Whenever a line in the following entries includes "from", tally it. Report nothing except the final count.

───── PROVIDED DATA

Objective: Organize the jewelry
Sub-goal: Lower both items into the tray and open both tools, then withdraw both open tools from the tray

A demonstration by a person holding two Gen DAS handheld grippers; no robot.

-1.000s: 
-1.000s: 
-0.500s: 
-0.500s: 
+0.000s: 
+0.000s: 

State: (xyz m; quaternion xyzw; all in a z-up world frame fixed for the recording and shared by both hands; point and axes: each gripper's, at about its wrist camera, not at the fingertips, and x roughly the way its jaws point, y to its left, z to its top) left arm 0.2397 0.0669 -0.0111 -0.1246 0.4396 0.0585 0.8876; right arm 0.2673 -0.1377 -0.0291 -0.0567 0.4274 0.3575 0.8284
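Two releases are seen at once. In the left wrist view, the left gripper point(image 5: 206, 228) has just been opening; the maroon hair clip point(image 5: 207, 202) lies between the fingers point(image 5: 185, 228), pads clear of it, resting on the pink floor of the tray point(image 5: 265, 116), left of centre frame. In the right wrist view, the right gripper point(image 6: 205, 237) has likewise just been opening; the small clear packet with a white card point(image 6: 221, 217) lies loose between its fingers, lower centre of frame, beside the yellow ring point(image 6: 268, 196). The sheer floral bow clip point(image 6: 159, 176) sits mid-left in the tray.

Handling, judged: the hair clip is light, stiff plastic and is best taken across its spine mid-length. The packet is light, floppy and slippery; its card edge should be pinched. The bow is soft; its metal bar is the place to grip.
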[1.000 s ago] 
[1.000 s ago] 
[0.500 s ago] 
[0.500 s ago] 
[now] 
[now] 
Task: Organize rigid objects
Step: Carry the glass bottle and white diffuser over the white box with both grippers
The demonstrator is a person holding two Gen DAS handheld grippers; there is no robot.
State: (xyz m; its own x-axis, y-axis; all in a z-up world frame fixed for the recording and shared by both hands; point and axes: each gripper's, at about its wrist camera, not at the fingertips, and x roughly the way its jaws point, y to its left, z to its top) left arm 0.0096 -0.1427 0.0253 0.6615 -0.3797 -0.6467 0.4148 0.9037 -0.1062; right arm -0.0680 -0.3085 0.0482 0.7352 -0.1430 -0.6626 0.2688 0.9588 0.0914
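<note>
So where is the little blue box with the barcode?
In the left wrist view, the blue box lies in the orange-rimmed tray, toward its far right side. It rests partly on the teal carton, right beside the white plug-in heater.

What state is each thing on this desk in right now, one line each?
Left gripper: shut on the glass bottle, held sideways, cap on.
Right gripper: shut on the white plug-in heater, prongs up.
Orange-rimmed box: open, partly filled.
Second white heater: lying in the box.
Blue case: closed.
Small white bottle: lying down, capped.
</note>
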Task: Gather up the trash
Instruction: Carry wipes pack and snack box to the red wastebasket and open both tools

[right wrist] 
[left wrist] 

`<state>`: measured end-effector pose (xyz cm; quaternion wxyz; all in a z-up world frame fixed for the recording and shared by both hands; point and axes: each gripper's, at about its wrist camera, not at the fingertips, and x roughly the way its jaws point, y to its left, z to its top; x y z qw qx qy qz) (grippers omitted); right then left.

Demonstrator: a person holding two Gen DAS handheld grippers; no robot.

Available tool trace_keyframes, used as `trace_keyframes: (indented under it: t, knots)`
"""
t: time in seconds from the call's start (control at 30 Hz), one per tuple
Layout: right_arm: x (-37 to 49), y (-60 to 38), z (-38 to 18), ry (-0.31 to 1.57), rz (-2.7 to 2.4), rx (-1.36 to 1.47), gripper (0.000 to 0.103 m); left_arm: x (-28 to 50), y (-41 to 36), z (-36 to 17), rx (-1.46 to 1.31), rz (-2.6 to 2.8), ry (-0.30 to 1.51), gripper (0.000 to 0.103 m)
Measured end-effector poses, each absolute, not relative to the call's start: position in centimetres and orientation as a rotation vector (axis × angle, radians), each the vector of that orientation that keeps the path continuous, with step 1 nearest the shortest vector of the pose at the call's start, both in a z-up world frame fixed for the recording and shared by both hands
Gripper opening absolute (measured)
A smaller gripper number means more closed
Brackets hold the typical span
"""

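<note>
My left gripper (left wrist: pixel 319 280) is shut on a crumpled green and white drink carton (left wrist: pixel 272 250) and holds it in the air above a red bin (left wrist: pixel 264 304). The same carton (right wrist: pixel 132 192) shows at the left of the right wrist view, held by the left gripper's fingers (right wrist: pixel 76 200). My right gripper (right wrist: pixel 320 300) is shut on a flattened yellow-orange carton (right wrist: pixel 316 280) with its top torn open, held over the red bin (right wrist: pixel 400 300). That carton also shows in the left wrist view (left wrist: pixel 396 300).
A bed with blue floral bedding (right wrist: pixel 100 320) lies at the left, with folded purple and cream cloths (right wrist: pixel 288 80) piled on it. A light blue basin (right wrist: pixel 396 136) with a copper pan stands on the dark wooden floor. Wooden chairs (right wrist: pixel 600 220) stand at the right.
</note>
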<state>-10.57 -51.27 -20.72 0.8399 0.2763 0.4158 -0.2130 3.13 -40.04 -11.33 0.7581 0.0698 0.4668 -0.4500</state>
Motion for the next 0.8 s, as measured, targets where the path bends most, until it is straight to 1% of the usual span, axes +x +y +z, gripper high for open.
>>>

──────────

_RESPONSE:_ 2